_INPUT DATA_
※

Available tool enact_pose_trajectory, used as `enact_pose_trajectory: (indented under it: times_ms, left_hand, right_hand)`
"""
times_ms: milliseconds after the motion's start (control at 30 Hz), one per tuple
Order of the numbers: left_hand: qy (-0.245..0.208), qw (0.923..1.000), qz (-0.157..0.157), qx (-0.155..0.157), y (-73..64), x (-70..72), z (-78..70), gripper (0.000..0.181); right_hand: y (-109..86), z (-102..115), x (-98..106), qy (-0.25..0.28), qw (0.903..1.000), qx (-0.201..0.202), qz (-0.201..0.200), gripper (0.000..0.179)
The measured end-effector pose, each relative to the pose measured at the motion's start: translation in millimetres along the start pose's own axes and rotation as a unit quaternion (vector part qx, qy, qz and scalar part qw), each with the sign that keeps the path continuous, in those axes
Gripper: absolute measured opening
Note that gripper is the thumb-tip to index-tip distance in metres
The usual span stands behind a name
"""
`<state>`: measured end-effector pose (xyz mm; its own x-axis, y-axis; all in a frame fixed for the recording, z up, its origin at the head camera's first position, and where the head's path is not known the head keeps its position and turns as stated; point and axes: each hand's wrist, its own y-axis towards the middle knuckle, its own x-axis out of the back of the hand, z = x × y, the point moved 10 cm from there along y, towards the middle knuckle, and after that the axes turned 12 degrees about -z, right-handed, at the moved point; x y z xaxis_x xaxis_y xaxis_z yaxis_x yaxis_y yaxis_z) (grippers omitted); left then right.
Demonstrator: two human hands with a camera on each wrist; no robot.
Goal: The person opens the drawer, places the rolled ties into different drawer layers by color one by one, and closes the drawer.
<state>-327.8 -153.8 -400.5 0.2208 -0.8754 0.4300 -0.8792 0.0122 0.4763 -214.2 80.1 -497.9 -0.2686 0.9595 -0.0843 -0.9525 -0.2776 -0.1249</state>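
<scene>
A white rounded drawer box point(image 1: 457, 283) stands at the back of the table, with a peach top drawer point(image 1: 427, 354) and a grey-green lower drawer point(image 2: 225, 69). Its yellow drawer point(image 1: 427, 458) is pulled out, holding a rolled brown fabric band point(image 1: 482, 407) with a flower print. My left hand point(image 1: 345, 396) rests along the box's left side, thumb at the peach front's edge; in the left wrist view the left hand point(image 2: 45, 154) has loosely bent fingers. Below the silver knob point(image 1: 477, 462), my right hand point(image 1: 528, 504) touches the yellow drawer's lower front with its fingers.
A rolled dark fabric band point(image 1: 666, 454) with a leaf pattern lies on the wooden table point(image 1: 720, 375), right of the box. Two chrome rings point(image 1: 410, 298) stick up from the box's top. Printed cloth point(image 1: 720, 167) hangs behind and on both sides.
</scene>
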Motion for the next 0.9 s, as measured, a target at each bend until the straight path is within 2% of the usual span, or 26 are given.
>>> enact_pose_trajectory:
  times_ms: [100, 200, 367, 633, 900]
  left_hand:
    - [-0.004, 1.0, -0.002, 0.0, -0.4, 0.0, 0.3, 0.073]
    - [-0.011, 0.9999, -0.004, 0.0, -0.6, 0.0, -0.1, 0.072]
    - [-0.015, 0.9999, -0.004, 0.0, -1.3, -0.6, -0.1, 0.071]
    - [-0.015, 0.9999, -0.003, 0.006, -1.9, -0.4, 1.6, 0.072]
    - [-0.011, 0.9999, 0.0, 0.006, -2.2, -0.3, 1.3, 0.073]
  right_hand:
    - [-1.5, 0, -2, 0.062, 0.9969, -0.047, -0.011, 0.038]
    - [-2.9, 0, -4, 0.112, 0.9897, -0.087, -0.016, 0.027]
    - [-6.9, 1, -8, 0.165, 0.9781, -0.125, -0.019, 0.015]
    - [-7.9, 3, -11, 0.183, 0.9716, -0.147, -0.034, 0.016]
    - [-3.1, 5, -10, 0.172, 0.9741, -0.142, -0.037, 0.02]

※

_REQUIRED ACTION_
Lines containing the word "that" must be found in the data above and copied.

_ANSWER FOR THE TASK_
The measured end-effector pose, each relative to the pose measured at the motion's start: translation in millimetres along the start pose's own axes and rotation as a unit quaternion (vector part qx, qy, qz and scalar part qw), each with the sign that keeps the path continuous, in those axes
Note that gripper is the thumb-tip to index-tip distance in metres
`<state>`: measured end-effector pose (xyz mm; its own x-axis, y-axis; all in a frame fixed for the recording, z up, its origin at the head camera's first position, and where the head's path is not known the head keeps its position and turns as stated; point and axes: each hand's wrist, its own y-axis towards the middle knuckle, its own x-axis out of the back of the hand, z = x × y, the point moved 10 cm from there along y, towards the middle knuckle, and after that the axes turned 12 degrees about -z, right-handed, at the moved point; x y z xaxis_x xaxis_y xaxis_z yaxis_x yaxis_y yaxis_z) (grippers omitted); left then right.

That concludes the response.